In a last test, the device was emptied with a syringe and left undisturbed overnight. It was refilled the following morning without movement or further disturbance and the impedance measurements were repeated. No evidence of any modulation in the impedance was observed. When the device was dismantled it was clear that the ultrasound gel had dried out such that there was very poor acoustic coupling between the transducers and the device. After cleaning and re-assembling the device with new gel it performed as before.

The difficulty in defining the precise operational conditions of the device appears to be the origin of the inconsistent results we observe, and that other authors report for cell viability. In practice, it is not possible to tune accurately these devices to be precisely at resonance and even if this is possible, small changes in temperature are sufficient to cause substantial changes to the acoustic forces applied to the cells. We cannot assume that the acoustic pressure applied to the cells is proportional to the voltage applied to the device. Therefore, we strongly encourage that care should be taken to apply only the lowest voltages needed for trapping. The optimal trapping should then be achieved by subtle tuning the frequency (in steps much less than 0.01 MHz) without increasing the applied voltage. Indeed, we have found in our device that with this procedure, successful trapping may be obtained reliably at 4 Vpp. It is also important that the effect of the acoustic properties of the material (glass, PMMA, etc.) used to construct the device are considered when operating for an optimum condition.

Conclusions

In summary, we have used a resonant ultrasonic trapping device to study what are the key parameters that affect viability and metabolic activity of two different cell lines (epithelial and cancer) at room temperature and 34 °C. We found that cell viability was not only dependent on the device specifications (voltage, temperature, exposure time), but also on cell type. Indeed, high mortality of HeLa cells was observed at 8 Vpp after 5 and 10 minutes of exposure at 20 °C, while HDF cells were unaffected under the same conditions. As mentioned before, small changes in temperature affected cell viability and metabolic activity differently, which makes it hard to predict which cell type will respond better. We conclude that the inconsistencies in cell profiles that we observe may be attributed to the difficulties in defining precisely the acoustic intensities in highly resonant devices of this type. We find, that by developing robust protocols where the minimum applied voltages is used, followed by careful tuning of the resonant cavity, cells can be trapped reliably, while maintaining high cell viability. We observe that in our experimental set up, 15-minute ultrasound exposure is optimum, particularly for HeLa cells in contrast to HDF cells. Decoupling temperature effects from ultrasound effects would be difficult, however, from the impedance measurements carried out under different experimental conditions (see ESI), it is clear that small variations on the acoustic parameters have significant effects on the acoustic pressures. Nevertheless, one cannot completely dismiss temperature effects alone, since thermorheology changes have been also reported to have an impact on cell mechanics, which in turn will affect cell health49.
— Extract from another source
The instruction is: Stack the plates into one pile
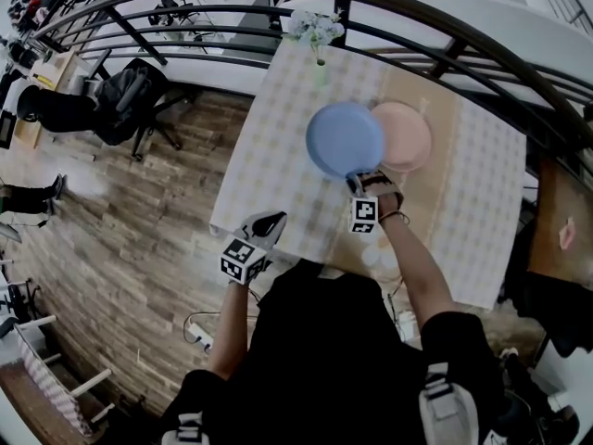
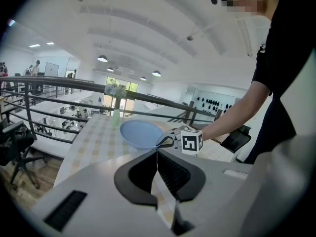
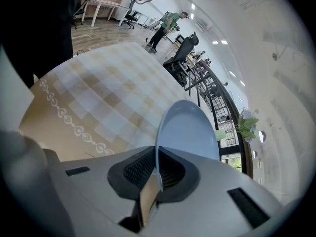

While we find that performing ultrasonic alignment at colder temperatures (20–22 °C) appears better in general for cell viability (albeit to the detriment of metabolic activity which is increased and might be a sign of cytotoxicity), the device parameters can be tuned to favor general cell health at 34 °C which is closer to physiological conditions.
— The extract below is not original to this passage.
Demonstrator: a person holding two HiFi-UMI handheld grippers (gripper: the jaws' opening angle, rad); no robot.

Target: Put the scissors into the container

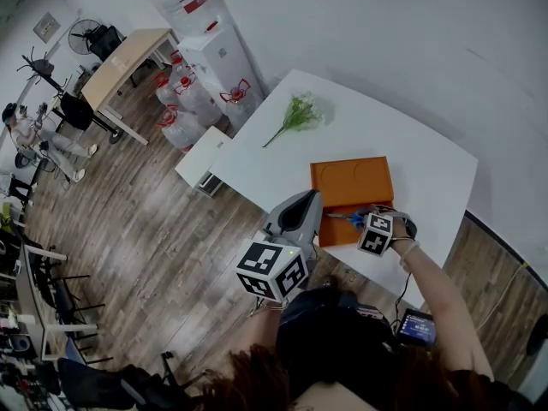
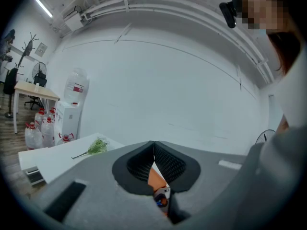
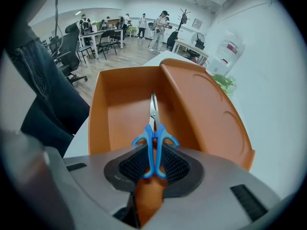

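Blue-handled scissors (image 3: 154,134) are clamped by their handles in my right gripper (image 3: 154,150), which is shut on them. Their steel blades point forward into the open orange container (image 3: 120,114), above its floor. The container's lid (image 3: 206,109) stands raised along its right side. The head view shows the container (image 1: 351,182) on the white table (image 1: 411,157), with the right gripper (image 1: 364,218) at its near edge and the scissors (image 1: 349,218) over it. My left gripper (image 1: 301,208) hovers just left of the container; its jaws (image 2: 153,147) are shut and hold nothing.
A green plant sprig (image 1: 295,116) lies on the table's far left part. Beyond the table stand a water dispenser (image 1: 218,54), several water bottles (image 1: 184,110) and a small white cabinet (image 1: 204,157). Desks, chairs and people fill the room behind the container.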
Based on our evidence, if ultrasound is to be employed in clinical diagnosis or in a therapeutic setting, it is important to carry out systematic cell trapping/manipulation studies under physiological conditions, since small changes in temperature have a significant effect on acoustic pressures and in turn will affect cell stress and ultimately cytotoxicity, which is also highly dependent on cell type. Refinement of acoustic experimental protocols and measurements of the actual changes in acoustic intensity occurring in the device, as a function of temperature and frequency under typical operating conditions, are key as we have found.